On Monday Shell announced it was suspending Alaskan Arctic exploration operations for the “foreseeable future” pulling out the one rig it had deployed in the region.
“As long as there are trade embargoes in dealing between Russia and Europe, those campaigns which could have taken place from oil majors have been put on hold,” DNVGL segment director for special ships Arnstein Eknes tells Seatrade Maritime News. “The relatively few numbers of vessels which could operate safely in Arctic waters are now facing a situation where they cannot do anything in Russia, and when Shell is pulling back from Alaska, it is just intensifying this crisis for these companies.”
“It’s simply making it a bit more risky, now, to design, build and operate vessels capable of Arctic operations. It’s a relatively tight market and it’s getting even tighter.”
The decision to abandon exploration off Alaska may only close one rig, in real terms, but it closes off a potential future revenue stream for a large number of ships as greater numbers of rigs populate these waters.
“If you have a drilling operation in the Arctic, you are not talking about 2-3 vessels [per rig] that you might have in the Gulf of Mexico, say,” Eknes explains. “You are talking about 15-20 vessels. “You would need more OSVs to support Arctic operations because it’s so far away from land-based support, you have to be more self-sufficient.

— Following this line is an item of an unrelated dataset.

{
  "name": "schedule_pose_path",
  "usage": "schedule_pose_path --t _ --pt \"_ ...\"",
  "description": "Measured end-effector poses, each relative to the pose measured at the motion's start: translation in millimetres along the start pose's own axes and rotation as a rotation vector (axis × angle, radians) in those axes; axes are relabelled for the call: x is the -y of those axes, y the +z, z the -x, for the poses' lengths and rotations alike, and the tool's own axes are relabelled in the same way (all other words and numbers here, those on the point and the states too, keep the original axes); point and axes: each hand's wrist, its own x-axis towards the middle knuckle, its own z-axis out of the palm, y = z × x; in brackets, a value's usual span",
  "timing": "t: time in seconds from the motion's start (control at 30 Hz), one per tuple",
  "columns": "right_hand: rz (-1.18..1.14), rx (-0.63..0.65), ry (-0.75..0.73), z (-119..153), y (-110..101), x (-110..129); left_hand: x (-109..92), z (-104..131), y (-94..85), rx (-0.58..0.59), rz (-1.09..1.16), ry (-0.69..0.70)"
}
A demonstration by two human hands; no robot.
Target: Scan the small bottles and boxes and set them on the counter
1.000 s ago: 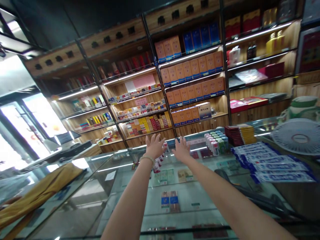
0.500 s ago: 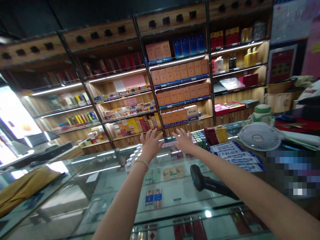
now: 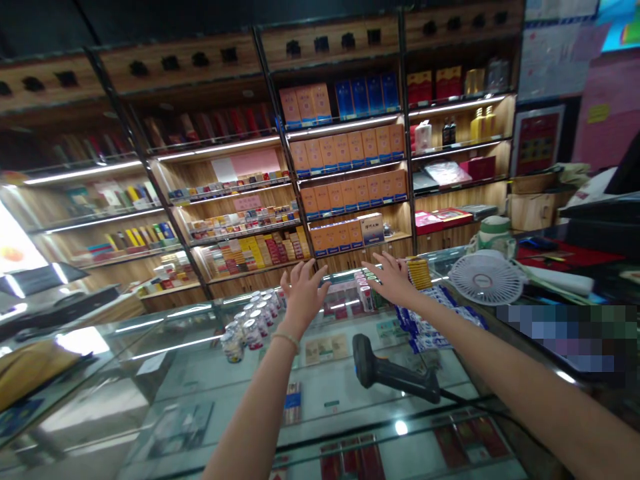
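The left hand [image 3: 303,297] and the right hand [image 3: 393,281] are being held out over the glass counter [image 3: 195,380], toward its far edge — both released, fingers spread, nothing being grasped. Lidded jars [image 3: 253,321] are being displayed just left of the left hand, near that edge. Small bottles [image 3: 365,291] and blue-and-white packets [image 3: 425,331] are being partly hidden by the right hand and forearm. A black scanner [image 3: 395,377] is being supported by the counter, nearer its front edge — between the forearms.
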Motion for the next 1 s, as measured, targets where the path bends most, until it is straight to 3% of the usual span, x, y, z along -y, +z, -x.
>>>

You have to take care of your own redundancy, evacuation planning, rescue planning, fire planning. You have to bring all your requirements with you.”
“If you have to put these assets in lay-up you are also putting 10-15 people on board each vessel out of work. That’s a local impact.”
On Monday Norwegian owner Havila Shipping put two of its five AHTS’ operating in the North Sea into lay-up. There have also been reports of Norwegian OSV owners laying-up as much as 30% of their fleets.
Looking at the longer term Eknes warned of a repeat of the situation that oil and gas industry suffered from for a 20 year period until the early part of the last decade when the low oil price deterred E&P investment over a lengthy period.
“It’s easy searching for oil, but it can be quite difficult if you haven’t been searching for a while, and suddenly you need to do it. From a commercial point of view it makes sense that the oil majors are revisiting their investment budgets now when the oil price is down. It makes sense to scale back, but the risk of that is that if they have to start drilling again they will have lost a lot of the competence and a lot of continuity in terms of the people who support them,” he said.